> **WHAT YOU SHOULD DO**
Only lines containing "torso" are wanted from the data below. Copy those lines.

> **DATASET EXTRACT**
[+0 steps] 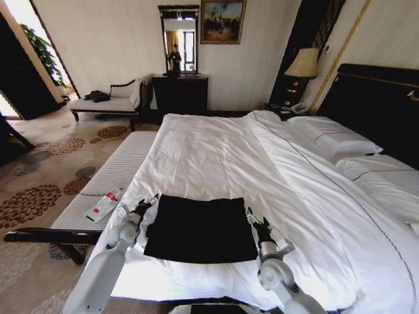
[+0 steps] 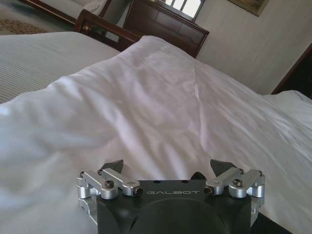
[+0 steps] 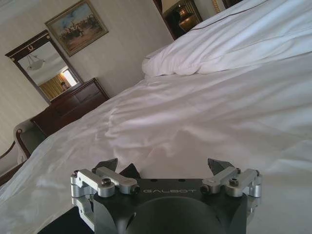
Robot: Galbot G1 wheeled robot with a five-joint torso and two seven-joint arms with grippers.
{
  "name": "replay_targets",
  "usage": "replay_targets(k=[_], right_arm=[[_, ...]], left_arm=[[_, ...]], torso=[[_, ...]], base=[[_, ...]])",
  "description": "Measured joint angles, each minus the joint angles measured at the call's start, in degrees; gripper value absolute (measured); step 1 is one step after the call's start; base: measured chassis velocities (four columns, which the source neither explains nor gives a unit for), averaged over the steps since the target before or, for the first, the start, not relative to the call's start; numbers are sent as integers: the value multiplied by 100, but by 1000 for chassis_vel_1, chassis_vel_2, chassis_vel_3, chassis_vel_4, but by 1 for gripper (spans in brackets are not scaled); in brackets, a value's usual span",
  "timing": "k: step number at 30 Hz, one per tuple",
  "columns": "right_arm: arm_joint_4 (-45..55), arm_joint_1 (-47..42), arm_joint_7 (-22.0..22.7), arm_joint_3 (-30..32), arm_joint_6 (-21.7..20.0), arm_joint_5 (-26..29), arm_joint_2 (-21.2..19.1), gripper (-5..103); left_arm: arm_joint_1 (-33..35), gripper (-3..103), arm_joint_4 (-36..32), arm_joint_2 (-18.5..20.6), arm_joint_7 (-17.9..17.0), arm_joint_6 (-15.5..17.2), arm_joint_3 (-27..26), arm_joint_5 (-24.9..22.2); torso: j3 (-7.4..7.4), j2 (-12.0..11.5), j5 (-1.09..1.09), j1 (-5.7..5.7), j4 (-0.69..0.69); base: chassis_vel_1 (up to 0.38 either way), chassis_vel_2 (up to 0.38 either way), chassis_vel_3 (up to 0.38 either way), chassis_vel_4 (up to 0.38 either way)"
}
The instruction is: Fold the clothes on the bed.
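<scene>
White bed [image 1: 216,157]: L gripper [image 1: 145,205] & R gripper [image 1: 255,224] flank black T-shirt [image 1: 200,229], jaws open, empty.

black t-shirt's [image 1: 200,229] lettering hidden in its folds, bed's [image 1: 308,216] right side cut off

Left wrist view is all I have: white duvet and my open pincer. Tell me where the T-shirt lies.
Observer: The black T-shirt lies flat as a rectangle on the near end of the bed, between the two arms.
Operator: Report the right pincer.
Observer: The right pincer is open, at the shirt's far right corner.
Operator: Place my left pincer against the shirt.
Observer: The left pincer sits by the shirt's far left corner, mirroring the right.
</scene>
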Motion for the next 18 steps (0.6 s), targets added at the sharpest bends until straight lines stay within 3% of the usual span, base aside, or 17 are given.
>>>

> **ANSWER TO THE EXERCISE**
Robot: Galbot G1 wheeled robot with a five-joint torso and two seven-joint arms with grippers.
  "usage": "replay_targets(k=[_], right_arm=[[_, ...]], left_arm=[[_, ...]], torso=[[_, ...]], base=[[_, ...]])",
  "columns": "right_arm: arm_joint_4 (-45..55), arm_joint_1 (-47..42), arm_joint_7 (-22.0..22.7), arm_joint_3 (-30..32), arm_joint_6 (-21.7..20.0), arm_joint_5 (-26..29), arm_joint_2 (-21.2..19.1), gripper (-5..103); left_arm: arm_joint_1 (-33..35), gripper (-3..103), arm_joint_4 (-36..32), arm_joint_2 (-18.5..20.6), arm_joint_7 (-17.9..17.0), arm_joint_6 (-15.5..17.2), arm_joint_3 (-27..26), arm_joint_5 (-24.9..22.2); torso: j3 (-7.4..7.4), j2 (-12.0..11.5), j5 (-1.09..1.09), j1 (-5.7..5.7), j4 (-0.69..0.69); base: chassis_vel_1 (up to 0.38 either way), chassis_vel_2 (up to 0.38 either way), chassis_vel_3 (up to 0.38 either way), chassis_vel_4 (up to 0.38 either way)"

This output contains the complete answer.